In conclusion, Reiss is a great lecturer (my favorite at UVA thus far), you will learn a crap ton, and the homeworks are hard. But, if you come into the course with a good attitude (and probably not with a super hard schedule) it won't be so bad. In fact, you might even find yourself enjoying it. Time: expect around 20 hours of commitment per week in studying, lectures, quizzes, and homeworks. Expect to be completely lost at times, but know that it will all work out and you will be just fine!
Professor Reiss may have had a shaky first semester teaching OS, but it's clear that he listened to all the feedback and has his act together this time around. I've heard countless horror stories about OS as I'm sure many of us have, but Reiss has managed to create a course that is extremely rigorous and challenging without ever being overwhelming. The homeworks definitely take a lot of time and effort (start early!) but the hints are super helpful, and a lot of what you need to complete the assignments are covered really well in lecture. The non-xv6 ones are also really interesting and help you learn more about how OSes work (for example, creating your own shell or FTP server).

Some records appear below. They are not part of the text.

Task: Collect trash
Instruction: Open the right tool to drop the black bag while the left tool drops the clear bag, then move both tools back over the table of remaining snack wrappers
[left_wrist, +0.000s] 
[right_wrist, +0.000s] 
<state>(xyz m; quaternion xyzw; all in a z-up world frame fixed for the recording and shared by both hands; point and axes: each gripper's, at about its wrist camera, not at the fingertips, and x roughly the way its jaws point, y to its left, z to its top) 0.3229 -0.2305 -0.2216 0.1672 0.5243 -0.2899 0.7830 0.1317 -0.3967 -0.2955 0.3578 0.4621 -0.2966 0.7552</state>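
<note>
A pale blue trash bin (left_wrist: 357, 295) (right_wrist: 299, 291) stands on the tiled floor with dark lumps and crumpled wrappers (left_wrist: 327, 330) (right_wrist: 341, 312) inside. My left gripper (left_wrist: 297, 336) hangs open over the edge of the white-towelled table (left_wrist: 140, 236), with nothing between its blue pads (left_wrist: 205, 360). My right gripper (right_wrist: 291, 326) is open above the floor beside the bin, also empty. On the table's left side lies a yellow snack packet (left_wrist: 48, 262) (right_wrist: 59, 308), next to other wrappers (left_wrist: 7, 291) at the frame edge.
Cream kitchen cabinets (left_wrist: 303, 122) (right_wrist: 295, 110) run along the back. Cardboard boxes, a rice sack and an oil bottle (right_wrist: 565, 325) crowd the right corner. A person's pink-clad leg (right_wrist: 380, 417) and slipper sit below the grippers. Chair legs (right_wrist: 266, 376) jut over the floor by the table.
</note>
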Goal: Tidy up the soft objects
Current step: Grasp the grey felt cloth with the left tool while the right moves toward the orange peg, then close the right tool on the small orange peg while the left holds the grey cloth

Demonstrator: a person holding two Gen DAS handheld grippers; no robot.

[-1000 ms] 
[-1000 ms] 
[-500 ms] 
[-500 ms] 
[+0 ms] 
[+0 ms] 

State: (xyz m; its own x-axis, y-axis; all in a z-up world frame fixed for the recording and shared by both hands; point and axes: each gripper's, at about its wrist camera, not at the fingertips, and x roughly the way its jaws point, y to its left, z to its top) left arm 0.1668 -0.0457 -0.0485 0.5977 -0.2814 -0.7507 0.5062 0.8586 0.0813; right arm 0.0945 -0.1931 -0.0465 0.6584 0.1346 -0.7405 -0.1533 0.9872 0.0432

I *highly* recommend Reiss for OS. He's super-knowledgeable about the subject and manages to explain all the material pretty well (even anticipating our answers in the slides, sometimes!). He cares about his students and is actively looking to improve how the course is taught. Set your expectations appropriately and I think you'll be pleasantly surprised.
Best CS class. It's about twice as hard as 2150, but you learn about 4x as much, and the stuff you learn makes you realize how everything actually works. It's the perfect combination of low-level and high-level programming. Some of the homeworks are in C and some are in C++. The Shell homework hurts a lot, but that's just because you've forgotten how memory works. After that, the homeworks aren't too bad until after the midterm, with Paging and Protection, easily the hardest assignment I've ever witnessed. 40+ hours on that sucker. FAT is also pretty hard, but doable, and it makes you realize what a file really is. FTP is just annoying.
Start assignments as soon as they're released. Go to office hours as soon as possible and go frequently. Everyone skips lecture for some reason. I recommend going and asking questions because Reiss moves fast, and sometimes you need to get clarification.
I recommend this class to anyone who wants to get good. BA included.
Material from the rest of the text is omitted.